Jubal and Tubal Cain

(notes by John McGivering and John Radcliffe)


First published with the article “A People at Home” in the Morning Post on March 1908, one of eight “Letters to the Family” on Kipling’s visit to Canada in 1907. ORG No. 912

Collected in

  • Songs from Books (1912)
  • Inclusive Verse (1919)
  • Definitive Verse (1940)
  • Sussex Edition Vol. 24 p. 147 and Vol. 34 p. 77
  • Burwash Edition Vols 19 and 27
  • Wordsworth Edition Poems of Rudyard Kipling (2001)
  • Cambridge Edition (2013 Ed. Pinney) p. 733

The poem

Jubal and Tubal are half-brothers, who can never agree. Jubal, the musician, is a dreamer, an idealist, singing of adventure and love, and right and wrong, things past and to come. the wonder of the world. Tubal, the smith, is a practical man of action, clearing the land, crossing dangerous waters, fighting enemies, conquering peaks, and building towns. There is black enmity between them, the eternal enmity berween the man of dreams and the man of action, so says the poet. Kipling was not, of course, without arrogance over the poet’s role, witness “The Last Rhyme of True Thomas.”

The article linked to this poem, “A People at Home” is full of Kipling’s admiration for the active vigorous work of Canadians in developing their splendid country, conquering the North, driving railroads across plains and mountains, coping with the harsh climate, building and making. This is of course all of a piece with Kipling’s own gospel of work, and his belief that ir is the Sons of Martha, the Tubals, who are the driving force behind civilisation. He himself is of course a Jubal, a teller of tales, a singer of songs, and a guardian of ancestral memories. It is far from clear why in the poem he speaks so uncompromisingly of the hostility between the brothers. He was welcomed very warmly in Canada by men of affairs. (See KJ 317 for March 2006, page 19: “Rudyard Kipling’s 1907 cross-Canada speaking tour”, by Dr Jay Johnson, of Medicine Hat College, Alberta. )

Notes on the Text

[Title] Jubal and Tubal Cain

According to the book of Genesis in the Old Testament, Jubal was a musician, the father of those who play the lyre and pipe. He was a descendant of Cain, one of three sons of Lamech the First; see the note on Lamech on Verse 3 below. (Genesis 4:20).

Tubal Cain, his half-brother, was a smith, the founder of working in metal. The origin of metalworking is lost in the mists of antiquity, but it is generally true that in ancient societies smiths were often held in awe, as people with magical skill and mysterious knowledge.

See “Weland’s Sword” in Puck of Pook’s Hill, from which this illustration comes, and “The Knife and the Naked Chalk” in Rewards and Fairies..

[Verse 2]

love that its waves divide: perhaps the sea-passage from the U K to India,or other parts of the world, that separates sweethearts.

hollowed a fallen tree: a crucial step in the invention of sailing, as told in Kipling’s speech “The First Sailor” in 1918, to junior naval officers of the East Coast Patrol.

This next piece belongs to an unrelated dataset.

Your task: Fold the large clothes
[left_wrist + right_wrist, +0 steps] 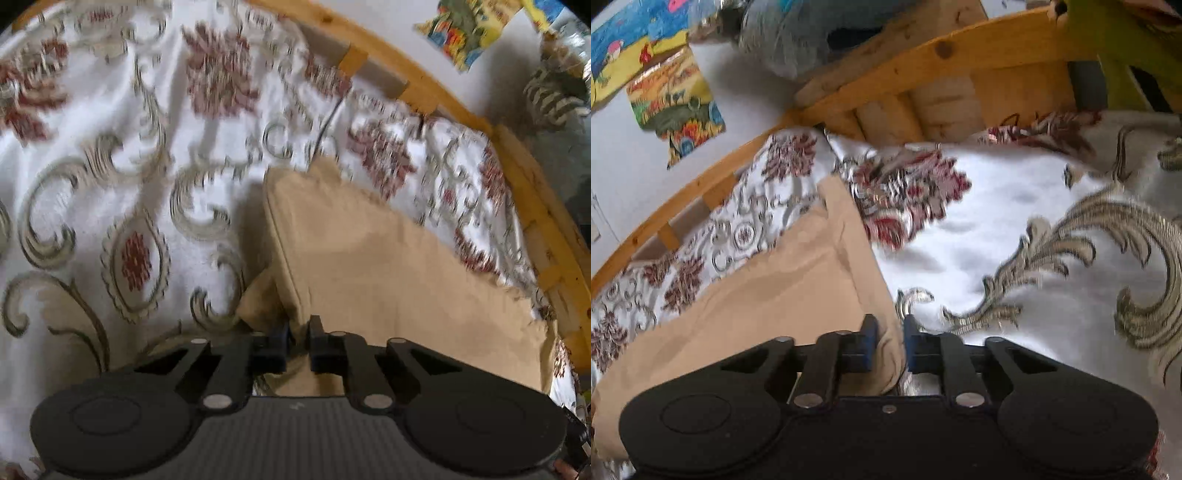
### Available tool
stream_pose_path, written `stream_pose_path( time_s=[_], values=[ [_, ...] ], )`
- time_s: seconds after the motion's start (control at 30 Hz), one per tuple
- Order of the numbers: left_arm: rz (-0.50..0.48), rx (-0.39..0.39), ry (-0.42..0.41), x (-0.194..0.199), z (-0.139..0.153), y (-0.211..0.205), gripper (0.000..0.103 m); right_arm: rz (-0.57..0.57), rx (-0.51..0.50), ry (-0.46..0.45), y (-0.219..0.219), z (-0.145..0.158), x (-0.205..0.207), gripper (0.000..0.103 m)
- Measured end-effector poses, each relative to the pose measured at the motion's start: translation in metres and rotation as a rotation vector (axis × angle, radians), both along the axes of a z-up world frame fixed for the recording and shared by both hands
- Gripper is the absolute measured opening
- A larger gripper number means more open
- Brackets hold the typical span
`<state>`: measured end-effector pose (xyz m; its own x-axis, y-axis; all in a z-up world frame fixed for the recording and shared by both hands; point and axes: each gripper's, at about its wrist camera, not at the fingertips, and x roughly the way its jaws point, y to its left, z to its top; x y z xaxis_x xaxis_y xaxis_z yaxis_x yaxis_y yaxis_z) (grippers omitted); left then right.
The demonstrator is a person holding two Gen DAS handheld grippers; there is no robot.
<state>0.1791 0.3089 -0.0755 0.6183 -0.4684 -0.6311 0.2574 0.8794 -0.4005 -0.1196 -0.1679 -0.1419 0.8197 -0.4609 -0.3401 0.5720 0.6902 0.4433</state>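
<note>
- Left gripper [298, 341]: matte black linkage arms, silver pivot pins, two round discs, ribbed grey housing.
- Right gripper [890, 347]: same black build, blue-tinted finger pads [868, 345].

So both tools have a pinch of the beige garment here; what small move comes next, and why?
Probably carry both pinched edges together toward the wooden bed rail. The left tool and right tool each clamp an edge of the beige garment, which lies partly spread over the floral bedspread, so laying it over would complete a fold.
</note>
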Motion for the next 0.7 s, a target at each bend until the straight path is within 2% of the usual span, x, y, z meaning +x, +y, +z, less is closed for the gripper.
stream_pose_path(
  time_s=[0.03,0.1,0.13,0.2,0.23,0.33,0.37,0.4,0.43,0.47,0.5,0.53,0.6,0.67,0.7],
  values=[
    [0.029,0.015,-0.047,-0.003,0.007,0.004,0.005,-0.003,-0.03,-0.002,0.005,0.005,-0.001,0.005],
    [0.046,-0.031,-0.074,-0.006,0.016,0.011,0.004,-0.013,-0.073,-0.009,0.015,0.017,-0.005,0.003],
    [0.046,-0.035,-0.068,-0.006,0.017,0.013,0.004,-0.018,-0.084,-0.016,0.02,0.023,-0.008,0.003],
    [0.05,0.016,-0.047,-0.002,0.012,0.01,0.005,-0.018,-0.09,-0.014,0.025,0.029,-0.011,0.003],
    [0.049,0.037,-0.023,0.002,0.008,0.008,0.005,-0.016,-0.092,0.005,0.025,0.028,-0.01,0.003],
    [0.044,0.038,0.014,0.006,0.003,0.01,0.007,-0.028,-0.081,0.062,0.021,0.017,-0.002,0.006],
    [0.05,0.037,0.005,0.003,0.005,0.012,0.014,-0.036,-0.104,0.07,0.023,0.016,-0.001,0.009],
    [0.055,0.038,-0.013,0.0,0.007,0.013,0.034,-0.041,-0.133,0.078,0.027,0.017,-0.001,0.013],
    [0.058,0.036,-0.032,-0.004,0.01,0.014,0.049,-0.046,-0.166,0.088,0.031,0.02,0.001,0.016],
    [0.064,0.033,-0.048,-0.007,0.011,0.014,0.074,-0.052,-0.198,0.093,0.034,0.024,0.003,0.02],
    [0.066,0.031,-0.065,-0.012,0.013,0.014,0.085,-0.051,-0.226,0.087,0.037,0.028,0.004,0.023],
    [0.054,0.032,-0.073,-0.015,0.014,0.012,0.085,-0.047,-0.256,0.077,0.042,0.034,0.007,0.028],
    [0.016,0.048,-0.069,-0.021,0.012,0.007,0.085,-0.036,-0.324,0.054,0.054,0.045,0.015,0.049],
    [-0.021,0.095,-0.048,-0.026,0.006,-0.002,0.081,0.013,-0.358,0.027,0.065,0.055,0.029,0.059],
    [-0.035,0.13,-0.036,-0.029,0.003,-0.006,0.075,0.038,-0.365,0.015,0.068,0.059,0.036,0.064]
  ],
)
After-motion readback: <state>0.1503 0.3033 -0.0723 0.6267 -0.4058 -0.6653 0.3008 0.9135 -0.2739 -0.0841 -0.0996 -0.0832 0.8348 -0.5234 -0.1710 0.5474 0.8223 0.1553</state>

Wood is scraped out of the log with fire and flint tools to make a dug-out canoe, the ancestor of all boats.

hurricane-wrack: various seaweeds stranded after high water and leaving characteristic lines of débris at the top of the beach

[Verse 3]

Nine-point Two: a massive breech-loading gun with a calibre of 9.2 inches (23.4 cm.) Commonly known as a Nine-two.

Lamech: a descendant of Cain, the father of Jubal and Tubal. See the 4th. Book of Genesis.

19 And Lamech took unto him two wives: the name of the one [was] Adah, and the name of the other Zillah.

20 And Adah bare Jabal: he was the father of such as dwell in tents, and [of such as have] cattle.

21 And his brother’s name [was] Jubal: he was the father of all such as handle the harp and organ.

22 And Zillah, she also bare Tubalcain, an instructor of every artificer in brass and iron: and the sister of Tubalcain [was]Naamah.

[Verse 4]

jut: something sticking out, protruding

scar: a word of many meanings, here a cliff or rock.

snowsheds: snow-bridges or avalanche-galleries, tunnel-like constructions to keep snow off a road or railway; mentioned in “A People at Home”, the article linked with this poem. Kipling travelled by rail across Canada, by courtesy of the Canadian Pacific Railway, and was mightily impressed by the railwaymen.